In The Itching Palm, a 1916 creed against the practice, William
R. Scott argued that "Tipping equals Flunkism, the author said, is
"The willingness to be servile for a consideration," and he called it
"democracy's deadliest foe." Social unease may be the waiter's friend,
however. In one well-known 1984 experiment, researchers found that a
waitress who touched her customers, whether male or female, on the
hand or shoulder when asking if the meal was all right, raised her
tips to 14 per cent, from 11 per cent. Sophisticated dinners may
cringe, but waiter introductions also put green on the table. So does
crouching at the table when taking an order or, if the server is a
women, putting a smiley face on the bill. For male waiters, the smiley
face cuts tips.

Some responses are simply weird. It is well known that credit card
customers tip more lavishly than cash customers, but experiments have
shown that cash customers who are presented with a bill on a tray
embossed with credit card logos will leave more than those who receive
a plain tray. The waiter does not always win. It is well documented
that tip size decreases with the size of the party, which is why many
restaurants impose a mandatory service charge for groups of six or
more. According to the NPD Group, which does research on consumer
marketing, single dinners leave an average tip of 19.7 per cent. That
number drops to 16.9 per cent for two people, 15.2 per cent for three,
15.9 per cent for four and 13.2 per cent for five.

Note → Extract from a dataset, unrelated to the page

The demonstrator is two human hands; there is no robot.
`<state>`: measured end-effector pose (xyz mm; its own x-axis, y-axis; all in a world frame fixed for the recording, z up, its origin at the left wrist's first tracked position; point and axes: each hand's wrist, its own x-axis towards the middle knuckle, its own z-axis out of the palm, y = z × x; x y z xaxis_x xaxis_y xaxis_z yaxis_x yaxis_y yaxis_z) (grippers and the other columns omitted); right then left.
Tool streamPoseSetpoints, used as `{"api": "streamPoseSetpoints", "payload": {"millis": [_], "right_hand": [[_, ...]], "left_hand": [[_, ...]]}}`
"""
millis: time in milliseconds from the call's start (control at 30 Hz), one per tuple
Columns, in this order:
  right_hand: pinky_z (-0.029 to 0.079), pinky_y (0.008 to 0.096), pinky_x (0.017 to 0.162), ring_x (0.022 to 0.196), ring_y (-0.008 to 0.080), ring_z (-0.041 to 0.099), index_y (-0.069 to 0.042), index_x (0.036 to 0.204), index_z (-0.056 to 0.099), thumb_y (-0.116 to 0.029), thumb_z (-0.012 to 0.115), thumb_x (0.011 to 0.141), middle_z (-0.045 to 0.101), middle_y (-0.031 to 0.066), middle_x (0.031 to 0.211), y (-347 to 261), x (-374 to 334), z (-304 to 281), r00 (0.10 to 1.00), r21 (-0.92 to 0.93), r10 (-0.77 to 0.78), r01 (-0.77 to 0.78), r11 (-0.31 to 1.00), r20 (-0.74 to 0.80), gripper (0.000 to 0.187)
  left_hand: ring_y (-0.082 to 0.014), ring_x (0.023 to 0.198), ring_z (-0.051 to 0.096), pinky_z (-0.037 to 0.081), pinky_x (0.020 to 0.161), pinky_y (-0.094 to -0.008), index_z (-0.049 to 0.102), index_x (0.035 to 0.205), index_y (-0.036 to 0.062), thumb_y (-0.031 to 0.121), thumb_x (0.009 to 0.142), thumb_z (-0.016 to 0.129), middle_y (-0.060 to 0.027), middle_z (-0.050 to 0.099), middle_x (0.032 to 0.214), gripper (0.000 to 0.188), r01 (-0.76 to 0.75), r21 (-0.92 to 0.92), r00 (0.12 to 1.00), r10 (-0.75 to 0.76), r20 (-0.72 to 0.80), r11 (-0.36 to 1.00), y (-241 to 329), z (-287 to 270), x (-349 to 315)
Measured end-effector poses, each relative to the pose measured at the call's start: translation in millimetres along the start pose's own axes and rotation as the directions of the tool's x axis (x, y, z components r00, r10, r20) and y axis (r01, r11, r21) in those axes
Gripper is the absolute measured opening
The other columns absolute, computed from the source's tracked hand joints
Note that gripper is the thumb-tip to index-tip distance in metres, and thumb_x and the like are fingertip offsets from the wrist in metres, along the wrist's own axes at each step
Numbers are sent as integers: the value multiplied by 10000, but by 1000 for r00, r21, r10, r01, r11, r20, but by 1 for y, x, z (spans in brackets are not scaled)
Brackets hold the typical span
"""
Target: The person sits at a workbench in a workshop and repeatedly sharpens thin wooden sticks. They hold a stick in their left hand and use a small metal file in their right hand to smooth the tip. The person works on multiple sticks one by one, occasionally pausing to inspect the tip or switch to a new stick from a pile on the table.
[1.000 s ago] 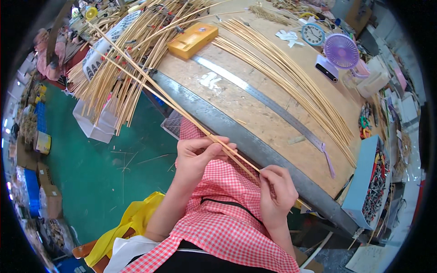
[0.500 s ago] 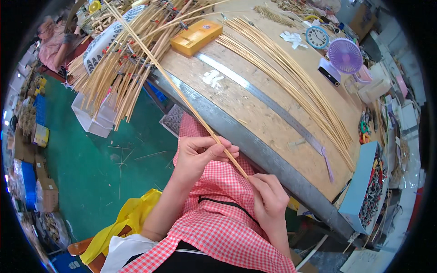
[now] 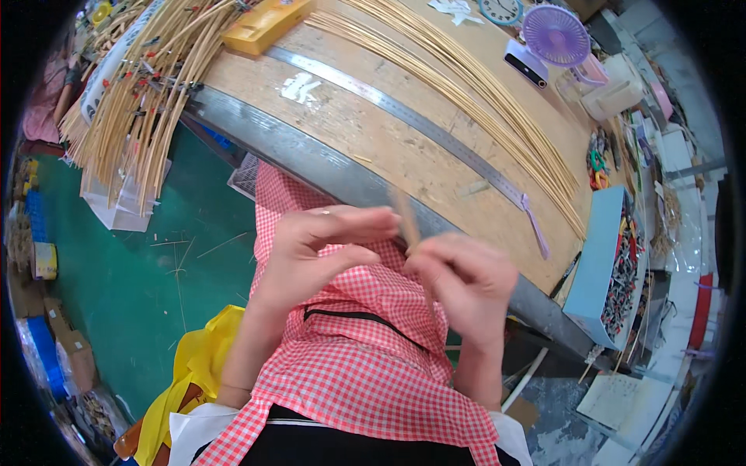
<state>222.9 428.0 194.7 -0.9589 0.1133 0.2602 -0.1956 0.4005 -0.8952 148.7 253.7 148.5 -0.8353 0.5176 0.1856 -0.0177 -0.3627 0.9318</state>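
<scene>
Above my lap, my right hand (image 3: 470, 272) is closed in a pinch on a thin straw-coloured stick (image 3: 406, 219). The stick is smeared by motion, and a faint lower part of it shows below the fingers. To its left, my left hand (image 3: 322, 245) is open, thumb and fingers apart, with nothing between them. Its fingertips are close to the stick; whether they touch it I cannot tell. On the wooden table (image 3: 334, 128) beyond lie long bundles of similar sticks (image 3: 497, 116) and a steel ruler (image 3: 404, 113) with a purple ribbon (image 3: 536, 225) at its near end.
A metal edge (image 3: 295, 151) runs along the table's near side. A yellow box (image 3: 264, 27) and clipped stick bundles (image 3: 148, 93) are at the upper left. On the right stand a blue box of clips (image 3: 594, 268), a purple fan (image 3: 556, 35) and pliers (image 3: 598, 159).
My left hand has let go of the stick and opened. The stick, long and slanting toward the upper left before, is now a blur at my right hand. The view has shifted.
</scene>
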Motion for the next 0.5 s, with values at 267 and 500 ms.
{"api": "streamPoseSetpoints", "payload": {"millis": [267, 500], "right_hand": [[408, 199, 454, 528, 101, 530, 61, 874, 630, 34, 595, 838, 645, 169, 764, -45, 46, -19, 856, 83, -307, 372, 924, -416, 58], [416, 187, 485, 534, 95, 527, 69, 878, 629, 46, 595, 844, 657, 167, 784, -42, 43, -27, 856, -92, -293, 281, 955, -427, 53]], "left_hand": [[-227, 549, 601, 459, 501, -309, 704, 887, 102, 82, 720, 718, -48, 657, 697, 169, -499, 484, 867, 418, 271, 719, 41, 46, 57], [-216, 652, 676, 510, 578, -264, 701, 862, 25, 18, 695, 739, -106, 678, 737, 172, -533, 500, 843, 379, 381, 683, 39, 44, 76]]}}
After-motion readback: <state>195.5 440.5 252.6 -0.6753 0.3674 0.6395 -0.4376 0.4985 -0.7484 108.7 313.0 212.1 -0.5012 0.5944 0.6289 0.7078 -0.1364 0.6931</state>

Researchers have theorized that a phenomenon known as diffusion of
responsibility may account for the downward slide. Just as a lone
witness is more likely to help an accident victim than a witness who
is part of a group, the diner in a group may hold back a bit on the
tip, expecting others to pick up the slack. Or it may be that diners
feel that the amount of attention given to each member of the party
diminishes with the size of the group. Even if tips were a purely
economic message sent from diner to waiter, the widespread practice of
pooling tips jams the signal. In what is known as a "pooled house,"

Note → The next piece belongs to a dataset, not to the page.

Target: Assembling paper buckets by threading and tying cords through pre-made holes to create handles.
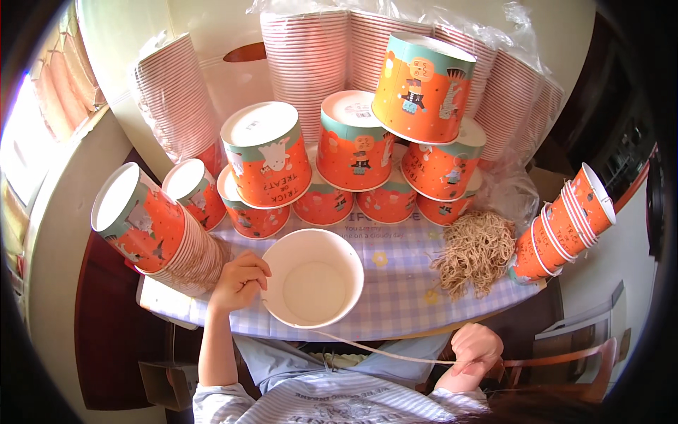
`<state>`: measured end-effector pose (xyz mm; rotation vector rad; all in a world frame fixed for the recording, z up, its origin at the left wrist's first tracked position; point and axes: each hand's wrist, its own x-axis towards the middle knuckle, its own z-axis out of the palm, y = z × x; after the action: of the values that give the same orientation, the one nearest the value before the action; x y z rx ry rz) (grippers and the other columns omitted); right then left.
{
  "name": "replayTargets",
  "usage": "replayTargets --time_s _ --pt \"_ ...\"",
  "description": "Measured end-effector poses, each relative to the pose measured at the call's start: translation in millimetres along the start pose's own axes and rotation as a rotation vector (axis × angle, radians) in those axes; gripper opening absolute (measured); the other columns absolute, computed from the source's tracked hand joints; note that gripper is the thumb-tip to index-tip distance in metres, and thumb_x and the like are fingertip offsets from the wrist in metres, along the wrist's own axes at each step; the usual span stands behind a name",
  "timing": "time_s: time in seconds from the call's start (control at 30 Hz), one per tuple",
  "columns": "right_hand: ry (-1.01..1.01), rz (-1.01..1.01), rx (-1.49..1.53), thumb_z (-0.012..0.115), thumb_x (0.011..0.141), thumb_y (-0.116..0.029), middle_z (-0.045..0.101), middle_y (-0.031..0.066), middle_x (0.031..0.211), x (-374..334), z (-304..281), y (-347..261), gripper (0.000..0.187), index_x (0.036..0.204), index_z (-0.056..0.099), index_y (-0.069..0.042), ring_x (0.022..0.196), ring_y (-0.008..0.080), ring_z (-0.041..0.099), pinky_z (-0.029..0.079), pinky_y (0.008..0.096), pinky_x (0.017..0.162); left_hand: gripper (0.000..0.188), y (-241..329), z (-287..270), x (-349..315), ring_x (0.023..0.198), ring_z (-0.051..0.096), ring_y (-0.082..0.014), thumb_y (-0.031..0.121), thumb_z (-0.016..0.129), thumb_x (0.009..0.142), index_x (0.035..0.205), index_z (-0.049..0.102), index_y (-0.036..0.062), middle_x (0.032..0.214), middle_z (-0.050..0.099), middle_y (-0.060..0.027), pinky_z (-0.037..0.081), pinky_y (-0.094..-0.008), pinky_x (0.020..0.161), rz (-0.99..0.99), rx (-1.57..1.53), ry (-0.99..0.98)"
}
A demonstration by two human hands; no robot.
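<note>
A white-lined paper bucket [316,283] stands on the table in front of me, mouth tilted toward me. My left hand [239,280] is closed at its left rim, fingertips pinched together. What lies in that pinch, if anything, is too small to make out. My right hand [476,351] is in a fist at the lower right, off the table's front edge. It grips a thin beige cord [395,354], which runs left to the bucket's near rim. A tangled heap of beige cords [477,251] lies on the table to the right of the bucket.
Upturned orange-and-green buckets [268,159] are piled behind the workspace. Nested stacks lean at left [145,219] and right [565,230], the right one with cords around it. Plastic-wrapped stacks [307,67] stand at the back. A checked cloth [395,304] covers the table.
</note>
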<state>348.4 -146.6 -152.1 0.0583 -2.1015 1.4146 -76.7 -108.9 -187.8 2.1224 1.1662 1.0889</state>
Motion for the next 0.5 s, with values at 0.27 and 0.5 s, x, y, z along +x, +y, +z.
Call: replayTargets --time_s 0.27,0.5 --pt "0.172 -0.063 0.039 0.053 0.069 -0.002 0.056 0.0056 0.058 66.4 -1.7 6.3 0.009 0.072 0.062 -0.002 0.043 0.0195 0.046 0.035 0.0311 0.041 0.008 -5.8 -10.6 4.8 0.075 0.053 -0.0224 -0.006 0.045 0.056 0.054 0.047 0.0020 0.070 0.057 -0.0056 0.045 -0.0303 0.064 0.016 0.128 -0.071" --pt "0.757 -0.205 -1.087 0.047 0.070 0.002 0.042 0.0010 0.053 101.7 12.3 51.4 0.020 0.085 0.060 0.000 0.043 0.0132 0.037 0.028 0.0244 0.040 0.010 -1.3 -13.3 16.3 0.075 0.052 -0.0226 -0.008 0.047 0.054 0.054 0.044 0.0020 0.069 0.056 -0.0040 0.045 -0.0307 0.063 0.102 0.117 -0.147"
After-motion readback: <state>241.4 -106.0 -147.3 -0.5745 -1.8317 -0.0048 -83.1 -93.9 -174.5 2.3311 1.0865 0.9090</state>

which includes almost all fine-dining restaurants in New York and many
in such cities as Toronto, Montreal and Vancouver, a tip does not
usually go directly into the pocket of the waiter.

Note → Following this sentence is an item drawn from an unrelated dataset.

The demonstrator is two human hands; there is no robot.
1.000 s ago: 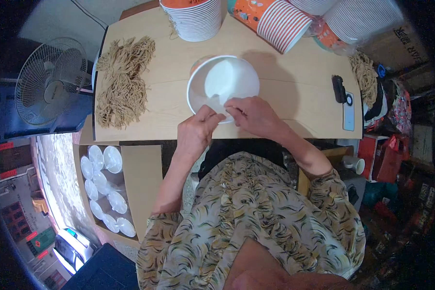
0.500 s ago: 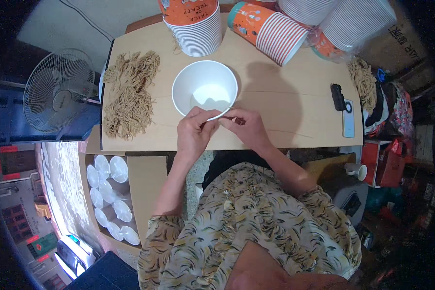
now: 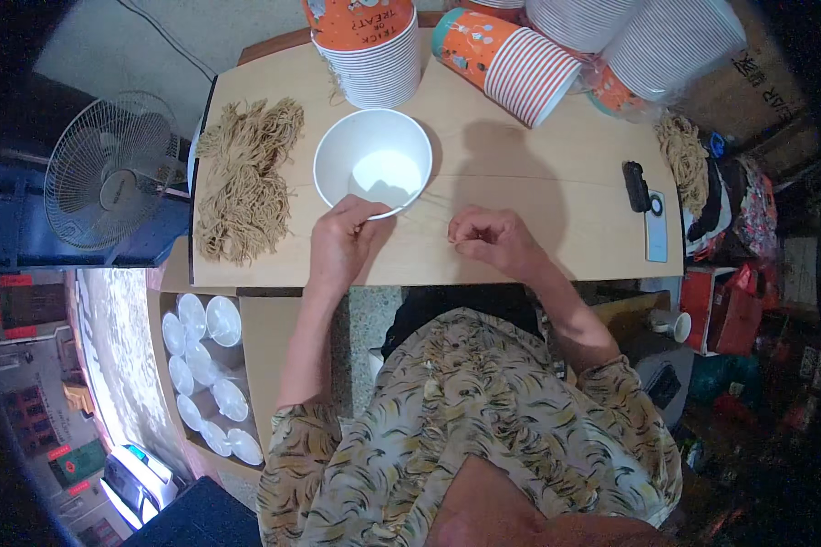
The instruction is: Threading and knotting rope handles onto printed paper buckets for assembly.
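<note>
So, L hand point(image 3: 345, 239) grips white tub point(image 3: 374, 169); R hand point(image 3: 493, 241) pinched closed; box point(image 3: 275, 365) w/ translucent plasticware point(image 3: 223, 321).

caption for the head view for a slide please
Left hand pinching the near rim of a paper bucket, right hand apart from the rim, tan cords heaped to the left.
</note>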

Instead, all cash and credit-card tips are added up at the end of the
evening and distributed to waiters, runners and busboys according to a
point system. A point is the total tip pool divided by the total hours
worked by the pool participants. Each worker receives an amount equal
to hours worked multiplied by the point amount, or the fraction of a
point assigned to a particular job category. In a nonpooled house,
seating can become a serious source of friction, and service can
become balkanized, with waiters at one station refusing to help
customers outside their area. In theory, workers in a pooled house
will be eager to help each other.

"I like the pool system better," said Belinda Behne, who has been a
waitress at Gotham Bar and Grill for five years. "I realize that the
old maverick style of waiter doesn't like it, but the pool means that
no one waiter gets hurt, and you can rely on a steady income."